Directions: All of the data below is to be copied exactly.

Information supplied:
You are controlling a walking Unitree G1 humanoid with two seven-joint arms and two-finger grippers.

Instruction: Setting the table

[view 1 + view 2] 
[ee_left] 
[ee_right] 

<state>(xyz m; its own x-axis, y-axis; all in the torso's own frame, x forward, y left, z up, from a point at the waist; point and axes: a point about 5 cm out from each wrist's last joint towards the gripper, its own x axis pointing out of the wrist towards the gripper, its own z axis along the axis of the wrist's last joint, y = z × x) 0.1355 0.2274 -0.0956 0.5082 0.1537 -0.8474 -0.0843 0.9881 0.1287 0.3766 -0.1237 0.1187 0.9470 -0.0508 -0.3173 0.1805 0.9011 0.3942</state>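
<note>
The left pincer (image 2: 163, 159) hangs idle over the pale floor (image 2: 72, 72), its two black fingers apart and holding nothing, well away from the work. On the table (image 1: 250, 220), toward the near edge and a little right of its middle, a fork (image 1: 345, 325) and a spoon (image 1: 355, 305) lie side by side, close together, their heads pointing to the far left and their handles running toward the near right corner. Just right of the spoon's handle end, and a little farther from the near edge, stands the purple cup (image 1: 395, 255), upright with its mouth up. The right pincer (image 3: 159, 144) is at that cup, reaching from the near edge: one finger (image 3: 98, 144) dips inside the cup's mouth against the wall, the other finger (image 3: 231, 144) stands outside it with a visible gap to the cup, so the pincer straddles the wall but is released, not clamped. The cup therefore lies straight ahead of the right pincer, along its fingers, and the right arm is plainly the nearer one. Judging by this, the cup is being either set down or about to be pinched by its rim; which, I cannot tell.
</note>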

Expected answer:
You are controlling a walking Unitree G1 humanoid with two seven-joint arms and two-finger grippers.

Instruction: Setting the table

[view 1 + view 2] 
[ee_left] 
[ee_right] 

<state>(xyz m; its own x-axis, y-axis; all in the torso's own frame, x forward, y left, z up, from a point at the waist; point and axes: a point about 5 cm out from each wrist's last joint towards the gripper, its own x axis pointing out of the wrist towards the gripper, its own z axis along the axis of the wrist's last joint, y = z × x) 0.1355 0.2274 -0.0956 0.5082 0.1537 -0.8474 -0.0843 0.9881 0.1287 0.3766 -0.1237 0.1187 0.9470 -0.0508 -0.3173 0.1805 0.9011 0.3942</state>
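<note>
The left pincer (image 2: 163, 159) hangs idle over the pale floor (image 2: 72, 72), its two black fingers apart and holding nothing, well away from the work. On the table (image 1: 250, 220), toward the near edge and a little right of its middle, a fork (image 1: 345, 325) and a spoon (image 1: 355, 305) lie side by side, close together, their heads pointing to the far left and their handles running toward the near right corner. Just right of the spoon's handle end, and a little farther from the near edge, stands the purple cup (image 1: 395, 255), upright with its mouth up. The right pincer (image 3: 159, 144) is at that cup, reaching from the near edge: one finger (image 3: 98, 144) dips inside the cup's mouth against the wall, the other finger (image 3: 231, 144) stands outside it with a visible gap to the cup, so the pincer straddles the wall but is released, not clamped. The cup therefore lies straight ahead of the right pincer, along its fingers, and the right arm is plainly the nearer one. Judging by this, the cup is being either set down or about to be pinched by its rim; which, I cannot tell.
</note>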

No further output is needed for this exercise.